§ Aim of the task
Beginning with the line that holds "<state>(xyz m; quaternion", set down each line of the data below through the very last, exactly as given, and nothing beyond that.

§ Information supplied
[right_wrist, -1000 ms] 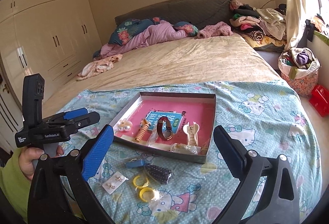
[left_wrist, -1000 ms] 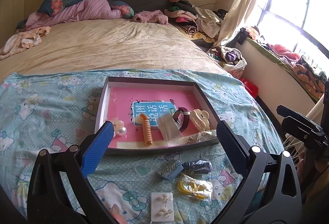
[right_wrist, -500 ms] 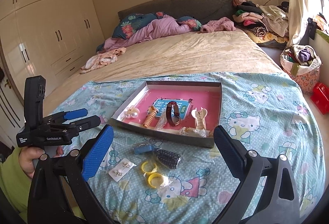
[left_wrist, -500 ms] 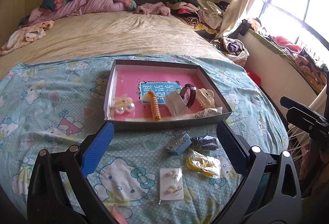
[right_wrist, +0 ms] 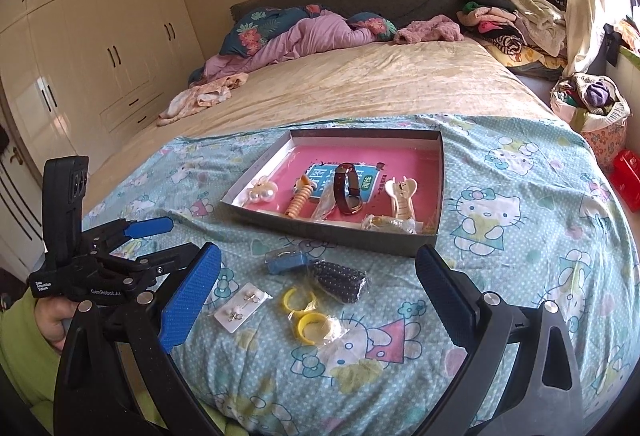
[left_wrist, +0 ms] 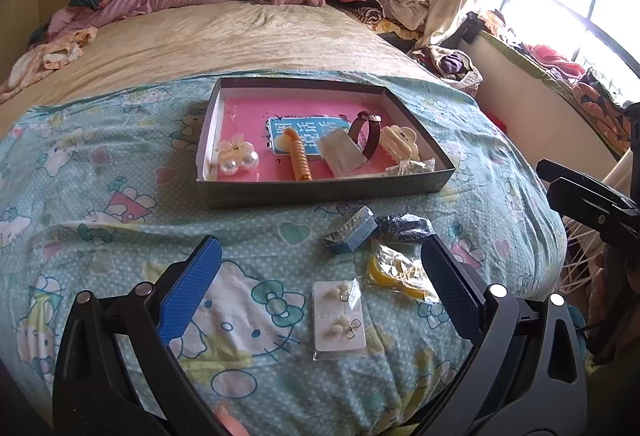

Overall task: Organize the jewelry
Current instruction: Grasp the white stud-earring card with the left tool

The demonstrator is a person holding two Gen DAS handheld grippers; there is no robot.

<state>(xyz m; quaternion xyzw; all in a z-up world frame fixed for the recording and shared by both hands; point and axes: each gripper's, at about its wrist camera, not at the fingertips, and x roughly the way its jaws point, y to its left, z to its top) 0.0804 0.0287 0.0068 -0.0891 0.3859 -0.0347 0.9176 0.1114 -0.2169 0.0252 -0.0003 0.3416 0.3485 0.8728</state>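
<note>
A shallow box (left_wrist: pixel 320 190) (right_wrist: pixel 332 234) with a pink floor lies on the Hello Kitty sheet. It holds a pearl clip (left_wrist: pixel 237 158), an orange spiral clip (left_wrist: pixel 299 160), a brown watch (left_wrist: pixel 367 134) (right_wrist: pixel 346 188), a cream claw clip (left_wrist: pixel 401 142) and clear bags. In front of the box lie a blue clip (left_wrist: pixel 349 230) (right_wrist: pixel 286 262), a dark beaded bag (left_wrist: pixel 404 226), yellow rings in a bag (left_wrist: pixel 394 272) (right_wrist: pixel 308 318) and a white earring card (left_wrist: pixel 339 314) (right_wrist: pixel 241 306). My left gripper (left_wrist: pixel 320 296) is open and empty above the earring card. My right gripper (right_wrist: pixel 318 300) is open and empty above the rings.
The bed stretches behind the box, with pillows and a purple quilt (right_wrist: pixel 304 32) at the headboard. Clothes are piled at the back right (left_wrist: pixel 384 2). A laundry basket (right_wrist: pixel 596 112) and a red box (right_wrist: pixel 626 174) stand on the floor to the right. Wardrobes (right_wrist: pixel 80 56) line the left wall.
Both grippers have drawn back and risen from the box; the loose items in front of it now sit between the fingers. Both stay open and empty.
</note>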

§ Answer for the task
<state>(xyz m; quaternion xyzw; all in a z-up world frame fixed for the recording and shared by both hands; point and axes: each gripper's, at about its wrist camera, not at the fingertips, and x roughly the way its jaws point, y to its left, z to its top) 0.0804 0.0287 0.0068 -0.0891 0.3859 -0.0347 0.9176 0.1114 -0.2169 0.0252 -0.0003 0.3416 0.3485 0.8728</state>
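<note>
A shallow box (left_wrist: pixel 320 190) (right_wrist: pixel 332 234) with a pink floor lies on the Hello Kitty sheet. It holds a pearl clip (left_wrist: pixel 237 158), an orange spiral clip (left_wrist: pixel 299 160), a brown watch (left_wrist: pixel 367 134) (right_wrist: pixel 346 188), a cream claw clip (left_wrist: pixel 401 142) and clear bags. In front of the box lie a blue clip (left_wrist: pixel 349 230) (right_wrist: pixel 286 262), a dark beaded bag (left_wrist: pixel 404 226), yellow rings in a bag (left_wrist: pixel 394 272) (right_wrist: pixel 308 318) and a white earring card (left_wrist: pixel 339 314) (right_wrist: pixel 241 306). My left gripper (left_wrist: pixel 320 296) is open and empty above the earring card. My right gripper (right_wrist: pixel 318 300) is open and empty above the rings.
The bed stretches behind the box, with pillows and a purple quilt (right_wrist: pixel 304 32) at the headboard. Clothes are piled at the back right (left_wrist: pixel 384 2). A laundry basket (right_wrist: pixel 596 112) and a red box (right_wrist: pixel 626 174) stand on the floor to the right. Wardrobes (right_wrist: pixel 80 56) line the left wall.
Both grippers have drawn back and risen from the box; the loose items in front of it now sit between the fingers. Both stay open and empty.
</note>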

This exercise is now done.